REQUIRED WORK | List all the lines in these records that hold "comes".

Data records:

- Opening Delimiter -

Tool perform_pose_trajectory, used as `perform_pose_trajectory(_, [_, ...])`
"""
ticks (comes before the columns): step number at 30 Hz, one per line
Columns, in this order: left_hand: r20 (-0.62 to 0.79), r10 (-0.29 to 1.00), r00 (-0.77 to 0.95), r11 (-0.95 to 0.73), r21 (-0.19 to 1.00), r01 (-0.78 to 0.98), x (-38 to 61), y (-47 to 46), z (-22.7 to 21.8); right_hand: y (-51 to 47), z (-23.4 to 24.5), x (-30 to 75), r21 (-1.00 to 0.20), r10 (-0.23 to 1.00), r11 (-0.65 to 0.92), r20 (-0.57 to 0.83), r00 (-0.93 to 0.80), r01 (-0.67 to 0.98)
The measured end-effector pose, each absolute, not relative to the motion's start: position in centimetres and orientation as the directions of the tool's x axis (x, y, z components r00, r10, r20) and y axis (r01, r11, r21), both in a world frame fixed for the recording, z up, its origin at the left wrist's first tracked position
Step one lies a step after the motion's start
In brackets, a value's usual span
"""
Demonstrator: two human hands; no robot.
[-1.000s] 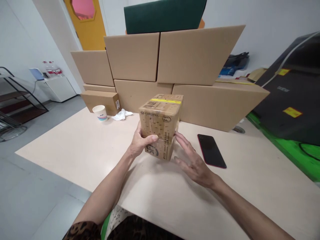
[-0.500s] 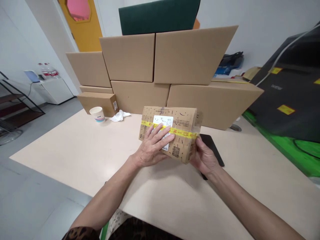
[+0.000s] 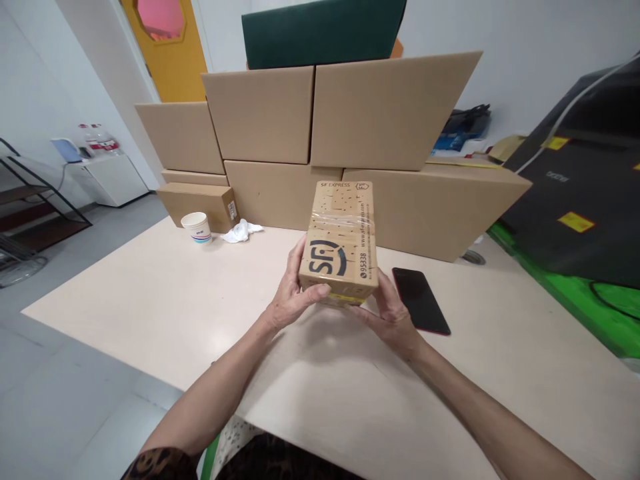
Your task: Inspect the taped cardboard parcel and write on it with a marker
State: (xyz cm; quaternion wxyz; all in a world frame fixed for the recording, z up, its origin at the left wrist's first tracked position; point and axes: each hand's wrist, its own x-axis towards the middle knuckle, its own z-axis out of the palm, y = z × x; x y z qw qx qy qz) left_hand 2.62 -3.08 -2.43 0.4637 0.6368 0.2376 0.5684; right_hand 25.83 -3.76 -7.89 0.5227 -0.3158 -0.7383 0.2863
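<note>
both hands, left [image 3: 289, 298] and right [image 3: 391, 312], kept a closed grip on a taped, printed cardboard box [image 3: 341, 245] above the smooth table [image 3: 150, 300].

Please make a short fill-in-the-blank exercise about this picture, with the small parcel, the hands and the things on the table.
1. The small parcel is held by ____ hands, the left hand and the right hand.
2. The big logo on the parcel reads ____.
3. The phone lies on the table to the ____ of the parcel.
4. The paper cup stands beside a crumpled white ____.

Missing words: both; SF; right; tissue
</note>
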Motion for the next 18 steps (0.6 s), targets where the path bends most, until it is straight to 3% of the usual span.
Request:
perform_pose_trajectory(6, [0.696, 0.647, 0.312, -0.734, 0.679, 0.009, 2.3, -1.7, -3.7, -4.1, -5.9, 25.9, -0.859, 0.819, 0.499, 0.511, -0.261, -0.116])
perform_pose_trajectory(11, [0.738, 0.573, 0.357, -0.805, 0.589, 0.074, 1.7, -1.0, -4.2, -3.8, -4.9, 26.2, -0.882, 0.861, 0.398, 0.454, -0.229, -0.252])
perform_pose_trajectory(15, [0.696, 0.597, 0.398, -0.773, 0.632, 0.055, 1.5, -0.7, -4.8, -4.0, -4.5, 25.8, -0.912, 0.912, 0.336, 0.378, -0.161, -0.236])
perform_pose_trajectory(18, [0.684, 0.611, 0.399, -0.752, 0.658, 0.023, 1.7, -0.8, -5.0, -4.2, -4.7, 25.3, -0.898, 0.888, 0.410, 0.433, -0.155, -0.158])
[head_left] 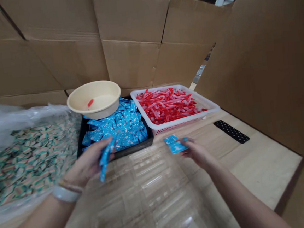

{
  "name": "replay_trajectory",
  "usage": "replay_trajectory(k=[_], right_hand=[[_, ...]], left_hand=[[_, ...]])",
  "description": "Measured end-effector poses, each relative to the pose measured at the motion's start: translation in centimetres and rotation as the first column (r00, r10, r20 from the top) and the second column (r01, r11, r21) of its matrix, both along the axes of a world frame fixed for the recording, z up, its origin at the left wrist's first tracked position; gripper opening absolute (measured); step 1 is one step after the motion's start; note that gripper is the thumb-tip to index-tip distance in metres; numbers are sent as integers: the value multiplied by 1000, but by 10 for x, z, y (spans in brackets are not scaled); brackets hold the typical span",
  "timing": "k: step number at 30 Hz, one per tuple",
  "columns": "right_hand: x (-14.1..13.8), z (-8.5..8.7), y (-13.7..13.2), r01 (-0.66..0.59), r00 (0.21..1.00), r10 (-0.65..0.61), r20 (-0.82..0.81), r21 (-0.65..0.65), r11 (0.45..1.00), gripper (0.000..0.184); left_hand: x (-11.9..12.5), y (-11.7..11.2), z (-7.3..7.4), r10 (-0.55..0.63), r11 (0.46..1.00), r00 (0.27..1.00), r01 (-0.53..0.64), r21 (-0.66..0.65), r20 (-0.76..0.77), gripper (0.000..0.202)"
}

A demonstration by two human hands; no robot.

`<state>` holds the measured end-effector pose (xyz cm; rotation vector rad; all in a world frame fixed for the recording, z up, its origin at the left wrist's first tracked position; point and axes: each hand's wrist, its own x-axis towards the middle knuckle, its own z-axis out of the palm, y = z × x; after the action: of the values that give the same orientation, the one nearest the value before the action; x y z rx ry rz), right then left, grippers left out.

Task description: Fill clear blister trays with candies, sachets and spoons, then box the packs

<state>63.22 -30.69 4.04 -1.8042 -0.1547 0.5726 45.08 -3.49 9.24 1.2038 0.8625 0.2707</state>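
The left hand (88, 165) curls loosely around a strip of blue sachets (105, 159) just before the black tray (143, 142), while the right hand (196, 153) pinches a pair of joined blue sachets (176, 144) (fingertips closed on its edge) above a clear plastic blister sheet (147, 185).

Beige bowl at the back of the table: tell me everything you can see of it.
The beige bowl is round and open, with a thick rolled rim and a smooth plastic look. One small red stick lies inside it. It sits tilted slightly, apparently resting on the blue sachets at the back of the black tray, with a cardboard wall behind it. No hand touches it.
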Motion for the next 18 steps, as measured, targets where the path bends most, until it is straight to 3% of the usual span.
replay_trajectory(k=[2, 5, 7, 10, 12, 14, 16, 18], right_hand=[[-25, -8, 36, -129, 974, 143, 173, -89, 988, 22], [-52, -15, 78, -167, 942, 205, 266, -160, 973, 19], [-66, -12, 85, -128, 918, 189, 348, -192, 973, 22], [-94, -1, 76, -98, 865, 173, 472, -179, 979, 33], [-119, 4, 67, -267, 909, 283, 306, -95, 959, 36], [-143, 3, 65, -445, 895, 447, -11, 65, 893, 35], [-160, -4, 73, -447, 859, 476, -190, 176, 877, 34], [-167, -12, 92, -329, 926, 351, -136, 163, 930, 33]], left_hand=[[-15, -30, -9, -100, 987, 995, 102, -122, 25, 16], [-38, -55, -20, -167, 961, 983, 180, -209, 81, 22], [-55, -60, -24, -194, 952, 977, 208, -226, 85, 26], [-79, -62, -26, -265, 935, 961, 275, -223, 75, 32], [-93, -67, -26, -357, 902, 928, 372, -218, 108, 33], [-107, -72, -27, -419, 876, 897, 441, -197, 144, 30], [-121, -73, -29, -388, 898, 914, 404, -174, 122, 25], [-136, -69, -32, -218, 959, 975, 223, -178, 48, 20]])
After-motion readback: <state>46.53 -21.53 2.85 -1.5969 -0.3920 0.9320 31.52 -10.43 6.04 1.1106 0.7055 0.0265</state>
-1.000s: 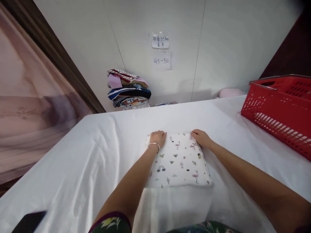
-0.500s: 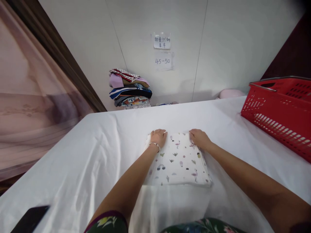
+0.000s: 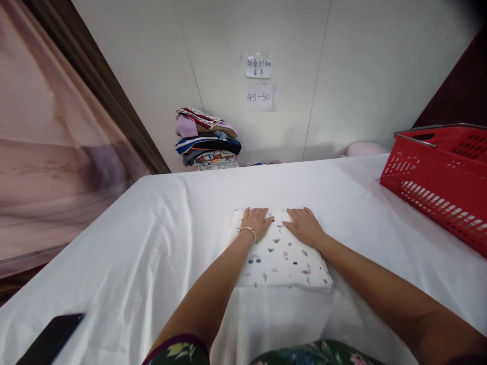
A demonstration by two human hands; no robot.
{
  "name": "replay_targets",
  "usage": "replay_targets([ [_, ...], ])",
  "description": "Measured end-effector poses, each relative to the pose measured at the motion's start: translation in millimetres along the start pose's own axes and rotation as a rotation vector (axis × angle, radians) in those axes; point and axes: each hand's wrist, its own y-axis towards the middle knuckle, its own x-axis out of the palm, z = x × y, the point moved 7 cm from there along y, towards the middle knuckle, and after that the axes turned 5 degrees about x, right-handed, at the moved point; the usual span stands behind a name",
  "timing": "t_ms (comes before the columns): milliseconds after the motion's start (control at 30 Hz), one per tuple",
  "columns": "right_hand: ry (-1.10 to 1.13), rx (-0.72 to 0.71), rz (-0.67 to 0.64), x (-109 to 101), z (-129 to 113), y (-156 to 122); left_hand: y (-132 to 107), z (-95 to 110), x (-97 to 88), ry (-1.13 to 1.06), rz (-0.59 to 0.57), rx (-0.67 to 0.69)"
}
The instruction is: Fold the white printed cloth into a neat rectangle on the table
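Observation:
A folded white cloth (image 3: 281,263) printed with flamingos, cactuses and small rainbows lies flat on the table, near its front edge. My left hand (image 3: 257,222) rests palm down on the cloth's far left part, fingers spread, a bracelet at the wrist. On the far right part of the same cloth, my right hand (image 3: 304,226) also lies flat with its fingers apart. Both hands press on the top layer without gripping it. The fabric beneath the palms is hidden.
A white sheet covers the table (image 3: 160,243). A red plastic basket (image 3: 437,177) stands at the right, a black phone (image 3: 53,337) lies front left. Behind the far edge rise a pile of folded cloths (image 3: 209,139) and a wall with paper signs (image 3: 261,96). A pink curtain (image 3: 57,152) hangs left.
Both hands have let go of the cloth's far edge and now lie flat on top, fingers spread. They have moved inward, closer together.

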Motion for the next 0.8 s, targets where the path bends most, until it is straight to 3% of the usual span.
replay_targets([
  [233, -0.021, -0.005, 0.015, 1.3, 0.0, -0.4, -4.6, -0.1, -6.0, 0.003, -0.029, 0.008],
  [300, -0.031, -0.007, 0.020, 3.1, 1.1, -0.7, -12.3, -10.7, -8.0, 0.026, -0.072, -0.017],
  [500, -0.048, -0.023, 0.001, 9.5, 4.2, 0.0, -40.6, -56.8, -12.0, -0.035, -0.111, -0.272],
  [667, -0.101, 0.009, -0.095, 14.1, 4.2, 2.6, -42.0, -54.9, -10.7, -0.036, -0.121, -0.291],
  [800, -0.141, 0.007, -0.081, 16.2, -2.2, -2.3, -41.6, -54.5, -9.8, -0.035, -0.117, -0.291],
])
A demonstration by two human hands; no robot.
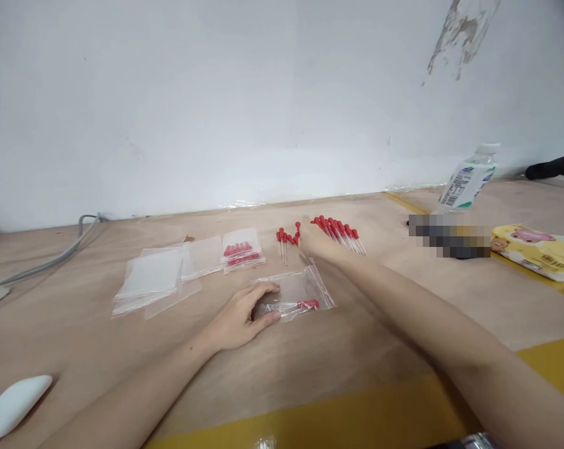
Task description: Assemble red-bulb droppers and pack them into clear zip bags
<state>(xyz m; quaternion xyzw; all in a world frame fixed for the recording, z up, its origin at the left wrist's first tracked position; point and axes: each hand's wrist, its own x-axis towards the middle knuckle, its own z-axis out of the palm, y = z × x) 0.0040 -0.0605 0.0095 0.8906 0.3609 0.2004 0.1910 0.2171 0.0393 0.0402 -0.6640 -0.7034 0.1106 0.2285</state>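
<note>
My left hand (242, 317) rests at the left edge of a clear zip bag (293, 285), thumb and index finger spread apart on the plastic. Inside the bag lie red-bulbed droppers (308, 304) with thin clear stems. My right hand (316, 242) reaches farther back, among loose droppers (282, 236); a few with tilted stems lie against its left side. Its fingers are mostly hidden, so a grip on a dropper cannot be made out. Right of that hand, several more droppers (338, 229) lie side by side in a row.
Flat empty bags (153, 271) are stacked on the left, beside a pile of filled bags (241, 249). A plastic bottle (468, 181), a blurred dark object (450, 236) and a yellow packet (538, 252) are at right. A cable (71, 249) and a white object (17, 405) are at left.
</note>
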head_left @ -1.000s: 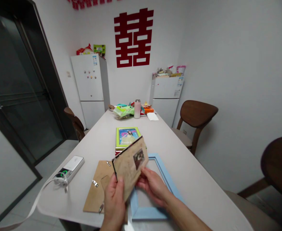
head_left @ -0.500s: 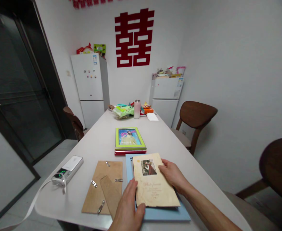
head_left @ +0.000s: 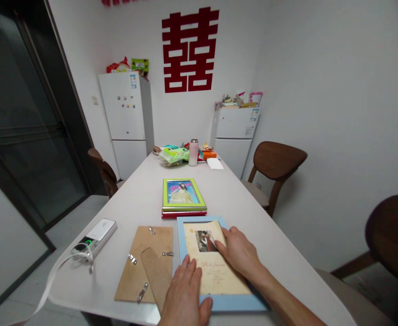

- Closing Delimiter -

RESULT OF THIS EXERCISE |
ticks (comes before the columns): step number at 30 Hz, one per line
  "timing": "t_ms (comes before the columns): milliseconds after the motion's start (control at 30 Hz), one per tuple",

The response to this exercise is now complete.